ASSIGNMENT. Extract the lines up to and including the one that contains "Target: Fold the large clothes", starting with the first line of the entries below, and omit the pictures.

━━━━━ INFORMATION SHOWN

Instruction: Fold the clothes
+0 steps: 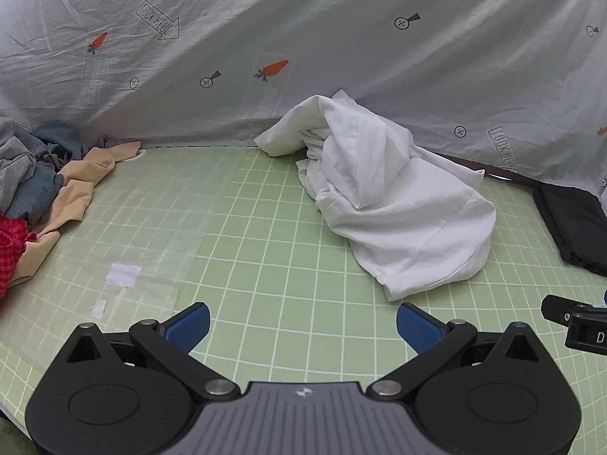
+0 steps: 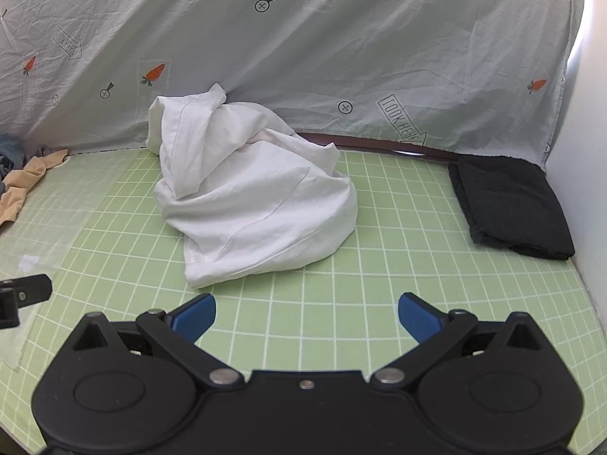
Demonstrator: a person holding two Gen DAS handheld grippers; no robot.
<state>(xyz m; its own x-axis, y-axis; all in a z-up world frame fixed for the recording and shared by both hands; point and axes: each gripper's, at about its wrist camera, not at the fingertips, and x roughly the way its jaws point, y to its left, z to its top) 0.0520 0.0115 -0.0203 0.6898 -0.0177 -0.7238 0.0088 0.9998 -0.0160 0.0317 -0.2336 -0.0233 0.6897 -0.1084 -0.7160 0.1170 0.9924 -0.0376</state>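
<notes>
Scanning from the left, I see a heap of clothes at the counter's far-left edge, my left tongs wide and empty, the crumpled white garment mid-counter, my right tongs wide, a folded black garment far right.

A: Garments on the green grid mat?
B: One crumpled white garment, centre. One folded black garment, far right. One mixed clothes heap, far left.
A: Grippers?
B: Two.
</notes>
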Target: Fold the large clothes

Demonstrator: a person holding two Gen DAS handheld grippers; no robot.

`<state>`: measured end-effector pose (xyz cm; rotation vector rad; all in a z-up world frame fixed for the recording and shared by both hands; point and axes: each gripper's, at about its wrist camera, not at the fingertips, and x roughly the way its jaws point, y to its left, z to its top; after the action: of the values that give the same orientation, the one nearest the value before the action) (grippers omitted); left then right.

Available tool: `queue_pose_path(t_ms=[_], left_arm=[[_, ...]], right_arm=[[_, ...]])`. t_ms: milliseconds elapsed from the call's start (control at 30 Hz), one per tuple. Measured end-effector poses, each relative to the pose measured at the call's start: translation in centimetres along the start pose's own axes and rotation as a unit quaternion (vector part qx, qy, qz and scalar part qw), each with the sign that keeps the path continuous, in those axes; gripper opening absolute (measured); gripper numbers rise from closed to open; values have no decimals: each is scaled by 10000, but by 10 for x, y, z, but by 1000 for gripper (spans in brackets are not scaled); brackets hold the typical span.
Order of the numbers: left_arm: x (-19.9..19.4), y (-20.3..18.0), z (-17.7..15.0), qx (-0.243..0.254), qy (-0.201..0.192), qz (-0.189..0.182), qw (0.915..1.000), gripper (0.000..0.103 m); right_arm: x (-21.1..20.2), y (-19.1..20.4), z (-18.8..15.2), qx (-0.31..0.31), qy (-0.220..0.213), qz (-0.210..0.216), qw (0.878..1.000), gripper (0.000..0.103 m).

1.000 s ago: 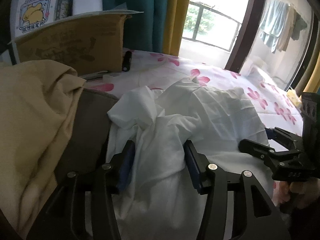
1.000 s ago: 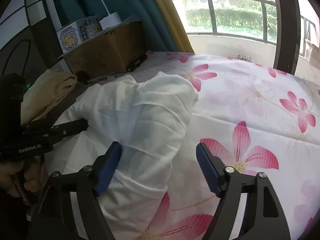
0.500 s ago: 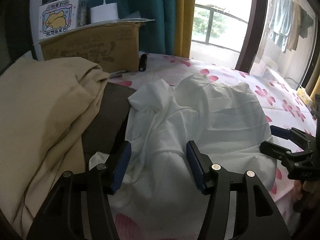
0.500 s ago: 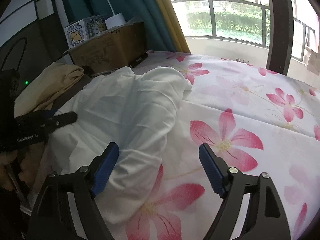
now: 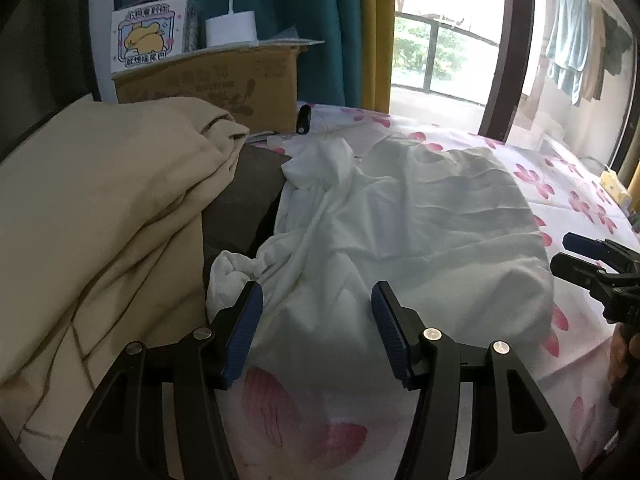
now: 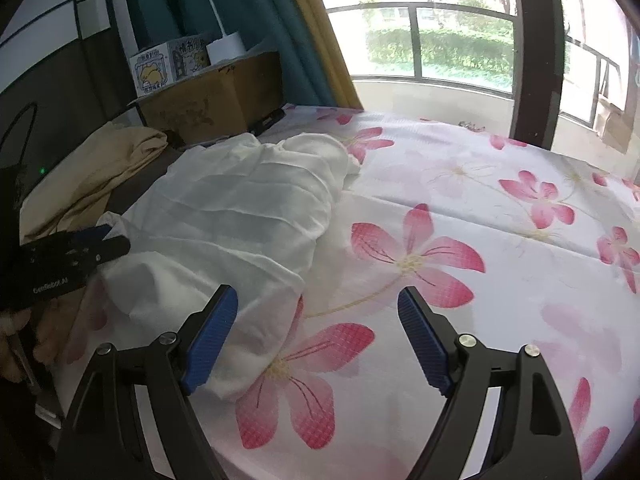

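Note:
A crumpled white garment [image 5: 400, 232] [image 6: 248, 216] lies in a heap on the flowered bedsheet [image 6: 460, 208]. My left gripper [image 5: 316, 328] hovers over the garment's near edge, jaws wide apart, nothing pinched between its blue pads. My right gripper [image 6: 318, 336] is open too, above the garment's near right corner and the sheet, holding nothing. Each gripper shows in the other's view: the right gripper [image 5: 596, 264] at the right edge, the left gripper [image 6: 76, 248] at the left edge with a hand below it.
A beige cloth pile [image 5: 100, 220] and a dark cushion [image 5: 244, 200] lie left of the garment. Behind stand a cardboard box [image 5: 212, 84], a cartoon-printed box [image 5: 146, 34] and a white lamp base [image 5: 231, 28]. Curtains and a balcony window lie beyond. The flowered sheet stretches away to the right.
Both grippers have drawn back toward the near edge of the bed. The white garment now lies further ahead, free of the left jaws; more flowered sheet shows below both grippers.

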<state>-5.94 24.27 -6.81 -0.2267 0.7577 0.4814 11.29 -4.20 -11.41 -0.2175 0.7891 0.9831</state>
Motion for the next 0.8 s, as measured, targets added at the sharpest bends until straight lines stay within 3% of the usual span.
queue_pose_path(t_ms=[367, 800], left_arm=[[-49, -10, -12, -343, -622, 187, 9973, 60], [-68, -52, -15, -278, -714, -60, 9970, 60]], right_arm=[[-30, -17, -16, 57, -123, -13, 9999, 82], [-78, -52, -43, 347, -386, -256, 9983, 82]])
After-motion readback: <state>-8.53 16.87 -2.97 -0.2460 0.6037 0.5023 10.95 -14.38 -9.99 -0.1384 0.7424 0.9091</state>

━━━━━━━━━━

REPLY.
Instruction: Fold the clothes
+0 steps: 
+0 steps: 
Demonstrator: a person holding two Gen DAS handheld grippers; no robot.
<state>(xyz m; its own x-axis, y-axis; all in a z-up world frame fixed for the recording and shared by both hands; point and axes: each gripper's, at about its wrist camera, not at the fingertips, and x roughly the way its jaws point, y to its left, z to its top) 0.0520 0.0115 -0.0203 0.6898 -0.0177 -0.7238 0.0088 0.9998 -0.0160 0.0317 -0.2336 -0.0233 0.6897 -0.1084 -0.7160 0.1170 0.9924 -0.0376</state>
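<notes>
Scanning from the left, I see a heap of clothes at the counter's far-left edge, my left tongs wide and empty, the crumpled white garment mid-counter, my right tongs wide, a folded black garment far right.

A: Garments on the green grid mat?
B: One crumpled white garment, centre. One folded black garment, far right. One mixed clothes heap, far left.
A: Grippers?
B: Two.
</notes>
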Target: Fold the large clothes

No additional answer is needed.